▸ **Assigned task**
Because the images are not wanted, restate every line below word for word without them.
*** Opening Dataset content ***
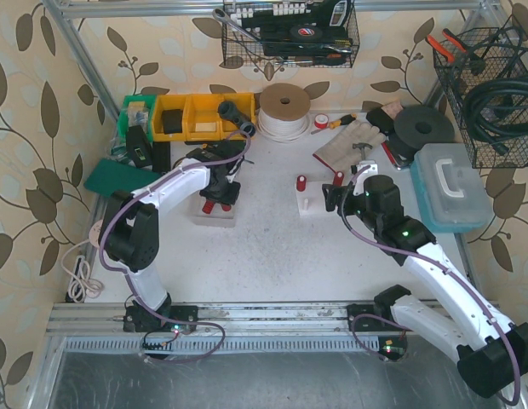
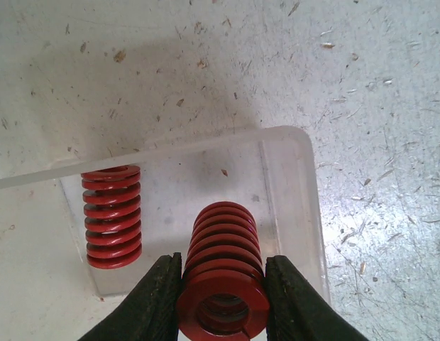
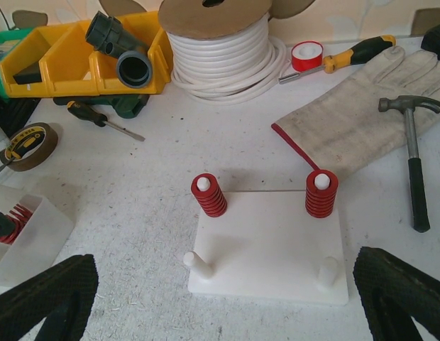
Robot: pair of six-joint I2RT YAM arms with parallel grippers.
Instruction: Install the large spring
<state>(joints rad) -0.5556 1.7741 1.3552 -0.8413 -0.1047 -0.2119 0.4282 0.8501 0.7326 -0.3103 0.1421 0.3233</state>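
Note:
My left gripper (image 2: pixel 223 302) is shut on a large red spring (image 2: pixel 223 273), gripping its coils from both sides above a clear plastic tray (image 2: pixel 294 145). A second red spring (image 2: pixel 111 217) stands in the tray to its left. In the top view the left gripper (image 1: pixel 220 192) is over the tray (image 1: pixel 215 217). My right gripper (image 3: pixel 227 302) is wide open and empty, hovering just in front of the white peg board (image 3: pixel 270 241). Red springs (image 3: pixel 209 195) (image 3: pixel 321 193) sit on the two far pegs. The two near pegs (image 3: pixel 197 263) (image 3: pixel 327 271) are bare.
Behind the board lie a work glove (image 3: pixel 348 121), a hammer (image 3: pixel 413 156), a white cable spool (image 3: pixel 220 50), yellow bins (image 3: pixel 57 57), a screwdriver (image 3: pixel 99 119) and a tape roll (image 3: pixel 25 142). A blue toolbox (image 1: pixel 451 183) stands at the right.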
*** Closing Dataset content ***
▸ **Completed task**
Robot: pair of six-joint I2RT YAM arms with parallel grippers.
Instruction: Install the large spring
<state>(joints rad) -0.5556 1.7741 1.3552 -0.8413 -0.1047 -0.2119 0.4282 0.8501 0.7326 -0.3103 0.1421 0.3233</state>
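Note:
My left gripper (image 2: pixel 223 302) is shut on a large red spring (image 2: pixel 223 273), gripping its coils from both sides above a clear plastic tray (image 2: pixel 294 145). A second red spring (image 2: pixel 111 217) stands in the tray to its left. In the top view the left gripper (image 1: pixel 220 192) is over the tray (image 1: pixel 215 217). My right gripper (image 3: pixel 227 302) is wide open and empty, hovering just in front of the white peg board (image 3: pixel 270 241). Red springs (image 3: pixel 209 195) (image 3: pixel 321 193) sit on the two far pegs. The two near pegs (image 3: pixel 197 263) (image 3: pixel 327 271) are bare.
Behind the board lie a work glove (image 3: pixel 348 121), a hammer (image 3: pixel 413 156), a white cable spool (image 3: pixel 220 50), yellow bins (image 3: pixel 57 57), a screwdriver (image 3: pixel 99 119) and a tape roll (image 3: pixel 25 142). A blue toolbox (image 1: pixel 451 183) stands at the right.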

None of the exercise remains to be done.